There is a big risk with being first when it comes to upgrades (patches and major versions alike).  Think about that every time your Windows workstation applies the latest patches just released from Microsoft.  If something is wrong with those patches, you’ll be one of the first to discover there is an issue, and that could cause you downtime.  This may not be much of an issue with a home computer, but in a business could cause significant downtime, especially if hundreds of workstations and/or servers are involved.

When it comes to patching, I recommend using some sort of patch management such as WSUS, SMS, RHEL Satellite Server, or the countless other tools designed specifically for your environment.  These tools will allow you to schedule updates at your business’s pace.  It is best to create three primary groups, alpha, beta, and production, and schedule updates at different times for each group.  If you can’t afford one of these solutions, there are countless examples of how to setup free “home grown” solutions to perform their functions.

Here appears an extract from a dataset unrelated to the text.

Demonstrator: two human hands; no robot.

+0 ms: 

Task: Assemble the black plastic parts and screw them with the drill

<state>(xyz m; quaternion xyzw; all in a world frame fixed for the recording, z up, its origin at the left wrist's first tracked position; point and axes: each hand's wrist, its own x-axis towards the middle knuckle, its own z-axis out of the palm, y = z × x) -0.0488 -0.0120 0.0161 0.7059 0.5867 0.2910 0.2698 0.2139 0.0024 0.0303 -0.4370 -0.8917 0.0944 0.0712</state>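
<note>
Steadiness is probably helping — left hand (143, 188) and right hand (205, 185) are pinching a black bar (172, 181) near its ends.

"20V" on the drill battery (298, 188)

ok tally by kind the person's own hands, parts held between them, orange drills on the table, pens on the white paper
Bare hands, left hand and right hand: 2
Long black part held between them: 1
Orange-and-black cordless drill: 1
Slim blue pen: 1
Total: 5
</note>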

Place a few of your most tech savvy administrators in the alpha group.  Always release updates to this group first, and wait at least half a day before releasing updates to the beta group.  The beta group should comprise of a couple tech savvy users from each major department within your organization.  Never release updates to production until they have been tested by beta users for at least 24 hours, preferably 48 hours.  Always communicate with each group when you are releasing updates, and make it clear to your alpha and beta users that you need them to test and provide feedback by a certain time.

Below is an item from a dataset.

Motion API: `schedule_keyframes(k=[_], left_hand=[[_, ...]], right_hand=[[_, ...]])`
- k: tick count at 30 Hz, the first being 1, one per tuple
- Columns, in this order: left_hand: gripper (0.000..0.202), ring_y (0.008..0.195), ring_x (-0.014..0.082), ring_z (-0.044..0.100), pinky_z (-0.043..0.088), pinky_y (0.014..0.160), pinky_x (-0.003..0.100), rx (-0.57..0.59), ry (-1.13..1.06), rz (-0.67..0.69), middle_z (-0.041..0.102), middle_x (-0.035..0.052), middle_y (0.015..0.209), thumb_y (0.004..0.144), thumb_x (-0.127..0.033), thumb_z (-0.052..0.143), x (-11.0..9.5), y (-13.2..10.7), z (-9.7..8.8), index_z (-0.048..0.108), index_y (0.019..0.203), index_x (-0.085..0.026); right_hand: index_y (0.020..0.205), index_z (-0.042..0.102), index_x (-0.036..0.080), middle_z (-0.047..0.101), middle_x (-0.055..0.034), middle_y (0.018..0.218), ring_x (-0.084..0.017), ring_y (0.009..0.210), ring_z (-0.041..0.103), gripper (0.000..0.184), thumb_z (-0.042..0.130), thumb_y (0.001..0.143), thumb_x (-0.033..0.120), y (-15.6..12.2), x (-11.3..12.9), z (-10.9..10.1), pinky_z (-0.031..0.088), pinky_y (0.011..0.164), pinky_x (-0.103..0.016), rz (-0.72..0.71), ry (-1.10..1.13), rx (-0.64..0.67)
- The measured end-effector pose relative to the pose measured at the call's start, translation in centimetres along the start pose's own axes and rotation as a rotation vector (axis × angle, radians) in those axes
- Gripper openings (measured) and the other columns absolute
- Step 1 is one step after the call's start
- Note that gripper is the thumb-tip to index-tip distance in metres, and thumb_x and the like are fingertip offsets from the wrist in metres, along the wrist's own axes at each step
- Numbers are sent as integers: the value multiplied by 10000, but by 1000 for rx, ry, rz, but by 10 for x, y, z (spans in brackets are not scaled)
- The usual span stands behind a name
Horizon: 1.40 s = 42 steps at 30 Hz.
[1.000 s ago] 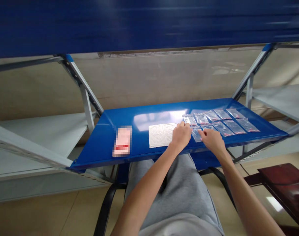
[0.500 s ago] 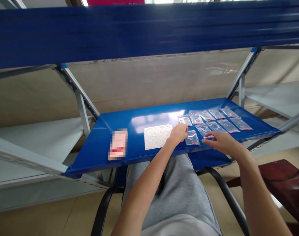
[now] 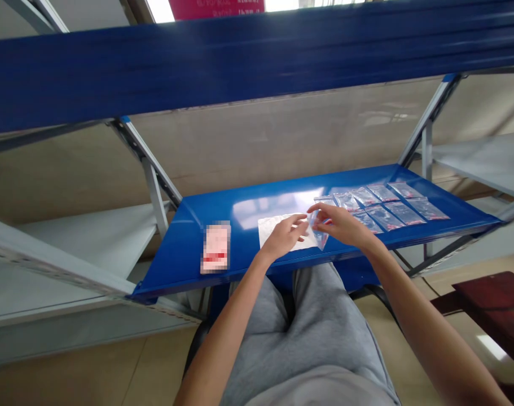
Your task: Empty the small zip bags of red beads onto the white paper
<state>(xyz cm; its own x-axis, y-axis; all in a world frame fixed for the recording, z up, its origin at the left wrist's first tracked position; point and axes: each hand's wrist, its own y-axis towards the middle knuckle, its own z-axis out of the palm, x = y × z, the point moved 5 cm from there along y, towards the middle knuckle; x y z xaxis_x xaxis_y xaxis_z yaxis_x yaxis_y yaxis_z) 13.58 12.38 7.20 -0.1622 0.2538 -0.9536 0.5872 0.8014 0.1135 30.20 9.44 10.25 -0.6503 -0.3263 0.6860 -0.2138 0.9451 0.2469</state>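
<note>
My right hand (image 3: 339, 224) pinches a small clear zip bag (image 3: 323, 241) near its top, with the bag hanging tilted below the fingers. Just to its left, my left hand (image 3: 282, 238) is over a white cloth or paper sheet (image 3: 267, 226), its fingers apart and nothing in them. Behind and to the right of my right hand, several flat clear zip bags (image 3: 403, 212) lie in two rows, with small reddish bits inside. My right hand hides part of the nearer ones.
A blurred pinkish packet (image 3: 216, 248) lies on the left of the blue shelf (image 3: 244, 262). Overhead runs another blue shelf board (image 3: 257, 62), close in front. Grey metal posts (image 3: 149, 163) stand at the sides. A dark red stool (image 3: 489, 299) is at the lower right.
My right hand has moved left and now holds the front-left zip bag raised off the shelf. My left hand has drawn back left from the bags to the white sheet.
</note>
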Motion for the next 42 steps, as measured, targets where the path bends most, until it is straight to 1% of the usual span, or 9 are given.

This process must be tweaked slightly when applying patches to enterprise systems that multiple users access.  Within these environments, you should have the system duplicated to represent an alpha, beta, and production group (aka development, testing, and production).  The user groups represented for the alpha and beta groups should have access to the alpha and beta enterprise system so that they can perform testing for you.  Unfortunately because production data will seldom exist on development and testing systems, you will have to assume some risk when you go to production with any patch.

In the end, by allowing your alpha users to be on the leading edge, you will reduce the impact of bad patches across your organization.  While bad patches don’t happen often, they do happen, and they do cause major headaches, which ultimately points back to you for releasing them.